In 2004, after a string of guest roles on series such as Law & Order, in which he had a recurring role during season eight, Vaughn experienced a resurgence. He began co-starring in the British TV drama series Hustle, made for BBC One.
The series was also broadcast in the United States on the cable network AMC. In the series, Vaughn played elder-statesman American con artist Albert Stroller, a father figure to a group of younger grifters.
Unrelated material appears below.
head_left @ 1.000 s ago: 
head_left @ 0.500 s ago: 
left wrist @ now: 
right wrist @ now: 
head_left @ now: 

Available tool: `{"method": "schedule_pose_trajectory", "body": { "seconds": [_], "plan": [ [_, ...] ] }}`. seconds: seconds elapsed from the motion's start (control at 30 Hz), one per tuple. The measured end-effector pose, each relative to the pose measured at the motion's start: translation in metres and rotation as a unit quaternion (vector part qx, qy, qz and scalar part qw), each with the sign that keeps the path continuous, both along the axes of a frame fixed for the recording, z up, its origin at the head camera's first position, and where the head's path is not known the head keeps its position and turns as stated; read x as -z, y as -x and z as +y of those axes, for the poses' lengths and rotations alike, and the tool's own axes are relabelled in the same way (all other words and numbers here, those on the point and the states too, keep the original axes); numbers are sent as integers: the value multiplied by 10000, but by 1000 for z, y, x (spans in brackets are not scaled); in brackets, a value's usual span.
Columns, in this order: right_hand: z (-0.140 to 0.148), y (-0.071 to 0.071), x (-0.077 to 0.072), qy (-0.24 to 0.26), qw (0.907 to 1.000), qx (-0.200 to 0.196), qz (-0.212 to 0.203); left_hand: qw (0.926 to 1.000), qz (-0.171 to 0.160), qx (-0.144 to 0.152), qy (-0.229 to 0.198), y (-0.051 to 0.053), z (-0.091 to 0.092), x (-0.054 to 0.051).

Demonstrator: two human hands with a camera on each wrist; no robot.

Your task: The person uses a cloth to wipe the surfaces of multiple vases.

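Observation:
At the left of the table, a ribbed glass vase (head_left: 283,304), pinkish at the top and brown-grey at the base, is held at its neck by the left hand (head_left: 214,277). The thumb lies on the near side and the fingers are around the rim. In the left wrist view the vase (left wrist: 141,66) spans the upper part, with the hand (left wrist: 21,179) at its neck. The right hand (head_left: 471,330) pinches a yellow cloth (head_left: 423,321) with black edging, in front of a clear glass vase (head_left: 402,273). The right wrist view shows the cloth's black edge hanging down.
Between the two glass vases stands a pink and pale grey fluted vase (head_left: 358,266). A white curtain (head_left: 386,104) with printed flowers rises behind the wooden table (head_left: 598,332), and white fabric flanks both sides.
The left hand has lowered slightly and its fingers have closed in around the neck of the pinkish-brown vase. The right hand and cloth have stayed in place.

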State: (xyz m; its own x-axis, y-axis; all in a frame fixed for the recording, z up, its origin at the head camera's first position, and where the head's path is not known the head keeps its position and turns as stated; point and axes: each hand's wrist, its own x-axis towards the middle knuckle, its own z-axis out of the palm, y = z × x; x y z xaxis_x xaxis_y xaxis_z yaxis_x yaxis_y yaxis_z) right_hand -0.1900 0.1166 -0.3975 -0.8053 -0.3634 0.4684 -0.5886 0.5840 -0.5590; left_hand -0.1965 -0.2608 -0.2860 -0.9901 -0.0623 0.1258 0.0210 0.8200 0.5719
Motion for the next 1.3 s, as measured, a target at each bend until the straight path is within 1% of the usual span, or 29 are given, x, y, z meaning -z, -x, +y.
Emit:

In September 2006, he guest-starred on an episode of Law & Order: Special Victims Unit.
Vaughn also appeared as himself narrating and being a character in a radio play broadcast by BBC Radio 4 in 2007 about making the film The Bridge at Remagen in Prague, during the Russian invasion of 1968. In November 2011, it was announced that Vaughn would appear for three weeks in the British soap operaCoronation Street. His role as Milton in the long-running program lasted from January to February 2012.
In later years, Vaughan appeared in syndicated advertisements marketed by Commercial Pro, Inc. for various personal injury and workers compensation law firms, using the catchphrase, “Tell them you mean business”
Robert Vaughn Net Worth
Vaughn is an American actor who has a net worth of $10 million dollars. Robert Vaughn was born in New York, New York, and grew up in Minneapolis, Minnesota.